What lines in the following entries hold the word "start"? Copy each one.
------ Listed records ------
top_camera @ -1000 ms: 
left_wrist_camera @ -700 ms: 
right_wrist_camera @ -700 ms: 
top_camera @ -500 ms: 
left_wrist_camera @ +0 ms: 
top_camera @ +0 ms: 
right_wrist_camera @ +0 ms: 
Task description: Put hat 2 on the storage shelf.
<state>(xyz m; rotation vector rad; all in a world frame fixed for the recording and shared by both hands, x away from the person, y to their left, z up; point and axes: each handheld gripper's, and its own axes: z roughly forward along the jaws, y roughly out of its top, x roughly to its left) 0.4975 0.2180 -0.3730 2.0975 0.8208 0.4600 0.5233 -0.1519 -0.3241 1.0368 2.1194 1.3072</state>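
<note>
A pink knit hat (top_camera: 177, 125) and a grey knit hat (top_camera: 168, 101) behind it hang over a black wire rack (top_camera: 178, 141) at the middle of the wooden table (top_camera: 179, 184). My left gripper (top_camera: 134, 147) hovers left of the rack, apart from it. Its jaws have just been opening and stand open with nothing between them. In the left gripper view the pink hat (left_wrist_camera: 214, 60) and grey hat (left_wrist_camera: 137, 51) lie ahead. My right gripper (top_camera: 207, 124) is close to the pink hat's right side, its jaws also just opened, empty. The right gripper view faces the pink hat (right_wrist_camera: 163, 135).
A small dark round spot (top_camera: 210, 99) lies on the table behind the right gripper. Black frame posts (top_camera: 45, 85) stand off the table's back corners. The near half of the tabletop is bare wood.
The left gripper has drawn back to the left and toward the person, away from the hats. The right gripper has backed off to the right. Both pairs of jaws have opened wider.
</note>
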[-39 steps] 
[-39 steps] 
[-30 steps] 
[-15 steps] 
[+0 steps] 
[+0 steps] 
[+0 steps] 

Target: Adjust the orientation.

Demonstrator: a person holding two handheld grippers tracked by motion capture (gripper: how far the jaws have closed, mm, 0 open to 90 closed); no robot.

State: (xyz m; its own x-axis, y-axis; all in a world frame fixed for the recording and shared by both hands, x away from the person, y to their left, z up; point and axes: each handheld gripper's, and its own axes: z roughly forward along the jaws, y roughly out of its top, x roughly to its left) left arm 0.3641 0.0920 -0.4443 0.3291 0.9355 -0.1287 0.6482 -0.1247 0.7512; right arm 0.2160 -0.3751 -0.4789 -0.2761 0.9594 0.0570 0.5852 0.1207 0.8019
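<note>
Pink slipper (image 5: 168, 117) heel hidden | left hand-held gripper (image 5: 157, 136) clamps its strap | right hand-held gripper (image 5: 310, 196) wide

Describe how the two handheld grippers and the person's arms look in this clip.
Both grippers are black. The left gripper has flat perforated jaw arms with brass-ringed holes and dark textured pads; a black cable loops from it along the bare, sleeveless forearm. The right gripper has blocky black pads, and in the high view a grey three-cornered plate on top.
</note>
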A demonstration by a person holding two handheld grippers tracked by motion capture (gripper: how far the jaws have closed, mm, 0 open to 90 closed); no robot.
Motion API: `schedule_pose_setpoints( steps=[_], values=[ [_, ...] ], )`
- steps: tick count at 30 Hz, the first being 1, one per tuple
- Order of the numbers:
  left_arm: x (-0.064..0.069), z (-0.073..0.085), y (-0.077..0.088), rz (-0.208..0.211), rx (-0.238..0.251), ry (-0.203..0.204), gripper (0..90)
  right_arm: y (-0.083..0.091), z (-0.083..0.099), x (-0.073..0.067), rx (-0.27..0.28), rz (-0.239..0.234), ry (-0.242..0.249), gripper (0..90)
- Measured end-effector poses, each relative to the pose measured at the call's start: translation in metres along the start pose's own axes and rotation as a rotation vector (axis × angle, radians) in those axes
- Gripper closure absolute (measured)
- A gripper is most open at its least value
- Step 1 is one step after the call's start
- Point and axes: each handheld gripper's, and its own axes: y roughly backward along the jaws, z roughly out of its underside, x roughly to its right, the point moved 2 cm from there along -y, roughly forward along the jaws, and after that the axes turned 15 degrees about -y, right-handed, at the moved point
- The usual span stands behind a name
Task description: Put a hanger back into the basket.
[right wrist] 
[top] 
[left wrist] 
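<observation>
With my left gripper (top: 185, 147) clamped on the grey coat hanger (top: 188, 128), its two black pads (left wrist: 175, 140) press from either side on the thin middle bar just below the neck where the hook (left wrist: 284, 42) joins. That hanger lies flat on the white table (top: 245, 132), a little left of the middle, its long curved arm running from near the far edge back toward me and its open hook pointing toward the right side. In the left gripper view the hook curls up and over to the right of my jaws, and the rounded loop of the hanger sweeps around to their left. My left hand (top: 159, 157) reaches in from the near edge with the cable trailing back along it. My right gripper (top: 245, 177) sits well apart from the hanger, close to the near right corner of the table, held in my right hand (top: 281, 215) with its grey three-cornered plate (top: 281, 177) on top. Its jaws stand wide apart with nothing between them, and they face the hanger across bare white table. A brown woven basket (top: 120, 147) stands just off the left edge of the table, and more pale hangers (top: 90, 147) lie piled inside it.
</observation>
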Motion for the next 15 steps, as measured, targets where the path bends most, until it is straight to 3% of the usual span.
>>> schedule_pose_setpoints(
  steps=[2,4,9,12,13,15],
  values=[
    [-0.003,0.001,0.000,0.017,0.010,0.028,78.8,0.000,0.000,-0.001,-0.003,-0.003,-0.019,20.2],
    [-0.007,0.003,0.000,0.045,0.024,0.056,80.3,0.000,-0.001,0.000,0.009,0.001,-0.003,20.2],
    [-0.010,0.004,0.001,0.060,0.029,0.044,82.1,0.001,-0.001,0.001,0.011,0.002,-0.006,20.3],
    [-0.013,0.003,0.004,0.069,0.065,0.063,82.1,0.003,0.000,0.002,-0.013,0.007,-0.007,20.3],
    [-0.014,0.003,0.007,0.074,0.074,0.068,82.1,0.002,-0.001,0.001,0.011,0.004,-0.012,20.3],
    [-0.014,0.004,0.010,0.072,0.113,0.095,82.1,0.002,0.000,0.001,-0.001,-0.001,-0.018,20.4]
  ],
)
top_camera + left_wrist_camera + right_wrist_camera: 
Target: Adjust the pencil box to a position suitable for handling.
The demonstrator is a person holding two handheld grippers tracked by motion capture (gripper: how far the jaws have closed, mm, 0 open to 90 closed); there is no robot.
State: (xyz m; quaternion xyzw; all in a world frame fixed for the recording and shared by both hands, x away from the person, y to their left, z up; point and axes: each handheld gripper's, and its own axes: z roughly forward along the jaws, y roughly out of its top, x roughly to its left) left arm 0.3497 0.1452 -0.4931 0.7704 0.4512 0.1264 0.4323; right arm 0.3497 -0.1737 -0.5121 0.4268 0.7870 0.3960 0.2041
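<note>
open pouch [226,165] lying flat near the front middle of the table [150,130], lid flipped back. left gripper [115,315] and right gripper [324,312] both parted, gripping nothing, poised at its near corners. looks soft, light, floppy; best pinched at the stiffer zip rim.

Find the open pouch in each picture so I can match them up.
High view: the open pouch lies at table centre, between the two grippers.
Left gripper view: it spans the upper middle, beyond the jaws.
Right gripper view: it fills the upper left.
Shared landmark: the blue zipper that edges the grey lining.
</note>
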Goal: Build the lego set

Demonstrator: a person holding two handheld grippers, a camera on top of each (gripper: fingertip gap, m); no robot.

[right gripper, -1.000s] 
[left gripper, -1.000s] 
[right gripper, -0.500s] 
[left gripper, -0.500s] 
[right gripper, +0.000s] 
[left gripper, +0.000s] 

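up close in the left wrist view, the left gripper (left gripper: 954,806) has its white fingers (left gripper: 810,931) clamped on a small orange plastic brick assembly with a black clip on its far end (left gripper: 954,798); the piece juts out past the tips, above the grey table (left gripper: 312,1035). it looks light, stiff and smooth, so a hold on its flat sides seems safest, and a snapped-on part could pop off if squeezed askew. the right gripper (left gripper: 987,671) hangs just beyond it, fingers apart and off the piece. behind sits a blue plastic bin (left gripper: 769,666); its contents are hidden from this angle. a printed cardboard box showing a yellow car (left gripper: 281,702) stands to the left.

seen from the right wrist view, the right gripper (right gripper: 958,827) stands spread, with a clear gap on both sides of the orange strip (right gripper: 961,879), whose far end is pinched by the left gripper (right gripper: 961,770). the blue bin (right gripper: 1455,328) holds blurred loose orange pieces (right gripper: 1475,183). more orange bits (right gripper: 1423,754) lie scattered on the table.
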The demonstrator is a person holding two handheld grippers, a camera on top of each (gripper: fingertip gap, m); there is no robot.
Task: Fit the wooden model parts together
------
=== Answer section ===
- Measured end-effector poses, each relative to the pose measured at the call's start: translation in metres along the start pose's own axes and rotation as a rotation vector (axis × angle, radians) in those axes
- Step 1 is one step after the call's start

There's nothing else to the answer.